If we work in a culture that habitually – and methodologically – encourages the embracing of autonomy, there are considerable benefits. A more self-determining workforce is better able to regulate the right behaviours from within themselves, navigate external pressures more effectively, and better embrace accountability. To achieve this, line managers need to ensure employees feel empowered to be autonomous and make the right decisions, without fear of criticism.
Providing an environment where employees are supported to get competent at what they do (‘I can do what is asked of me’) and eventually achieve mastery (‘I’ve got this’) is important. It ensures that employees have the confidence to build their skills and ultimately be the best they can be, taking on more complex tasks. It means they will feel more accomplished to take on tasks, and something which in turn is passed to peers.
To create a sense of community in the workplace, we need to feel like we are part of something. In order to feel a sense of belonging we need to have strong and positive connections and bonds with colleagues, line managers, leaders. This extends beyond individuals to the entity we are part of so it feels a natural part of our identity, something we make an association with e.g. “I’m an IBM’er”.

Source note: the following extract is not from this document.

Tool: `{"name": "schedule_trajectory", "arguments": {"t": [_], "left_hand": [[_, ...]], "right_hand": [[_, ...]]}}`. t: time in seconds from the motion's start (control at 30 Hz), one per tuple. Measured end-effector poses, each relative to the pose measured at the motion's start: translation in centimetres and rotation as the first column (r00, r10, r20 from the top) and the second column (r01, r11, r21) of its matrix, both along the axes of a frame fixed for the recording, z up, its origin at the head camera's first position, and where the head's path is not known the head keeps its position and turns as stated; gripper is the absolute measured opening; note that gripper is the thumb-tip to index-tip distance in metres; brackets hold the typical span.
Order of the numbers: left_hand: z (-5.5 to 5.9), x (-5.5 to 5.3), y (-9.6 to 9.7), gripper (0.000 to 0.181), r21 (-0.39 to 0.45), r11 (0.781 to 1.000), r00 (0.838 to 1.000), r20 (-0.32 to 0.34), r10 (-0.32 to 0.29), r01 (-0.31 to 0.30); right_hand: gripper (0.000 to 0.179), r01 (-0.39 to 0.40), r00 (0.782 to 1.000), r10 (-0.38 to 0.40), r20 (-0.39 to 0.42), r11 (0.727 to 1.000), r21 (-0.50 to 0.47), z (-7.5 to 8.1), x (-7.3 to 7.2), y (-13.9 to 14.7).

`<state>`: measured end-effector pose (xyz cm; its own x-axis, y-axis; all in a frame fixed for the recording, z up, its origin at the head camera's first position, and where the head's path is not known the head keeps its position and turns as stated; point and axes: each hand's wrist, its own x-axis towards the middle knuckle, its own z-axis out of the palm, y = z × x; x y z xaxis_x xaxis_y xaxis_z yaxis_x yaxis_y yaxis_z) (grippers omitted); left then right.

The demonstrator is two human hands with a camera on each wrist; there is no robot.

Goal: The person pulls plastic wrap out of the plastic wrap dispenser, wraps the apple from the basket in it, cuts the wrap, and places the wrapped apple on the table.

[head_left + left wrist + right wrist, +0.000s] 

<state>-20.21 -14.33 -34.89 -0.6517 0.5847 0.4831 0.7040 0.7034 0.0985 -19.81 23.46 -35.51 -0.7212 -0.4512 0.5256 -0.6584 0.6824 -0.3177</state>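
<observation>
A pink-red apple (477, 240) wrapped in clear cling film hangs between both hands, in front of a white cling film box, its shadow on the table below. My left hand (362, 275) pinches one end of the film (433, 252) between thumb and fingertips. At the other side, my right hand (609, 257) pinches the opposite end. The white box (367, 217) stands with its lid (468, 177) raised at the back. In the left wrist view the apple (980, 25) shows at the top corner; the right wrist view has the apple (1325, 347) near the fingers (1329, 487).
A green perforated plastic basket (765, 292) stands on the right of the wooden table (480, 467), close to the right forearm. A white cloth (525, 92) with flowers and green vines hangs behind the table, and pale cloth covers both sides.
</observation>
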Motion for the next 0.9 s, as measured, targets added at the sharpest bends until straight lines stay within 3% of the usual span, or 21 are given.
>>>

Even here, in this briefest of unpickings, we can start to acknowledge the need to think about the psychological health of a business and its people, rather than just its financial health. Pursuing a more systematic, rigorous approach and identifying the elements that truly shape the culture and fabric of an organisation could deliver extraordinary results – both at an individual and company level.
But to do all of this, many of us will need to take a step back and examine what we are doing well, what we should be measuring and evaluating. In our own organisations, we might need a wholesale revisioning of the day-to-day working definition of ‘wellbeing’ itself. A rebrand. A rethink. A reimaging. But, once done, just think about what it could do for your organisation.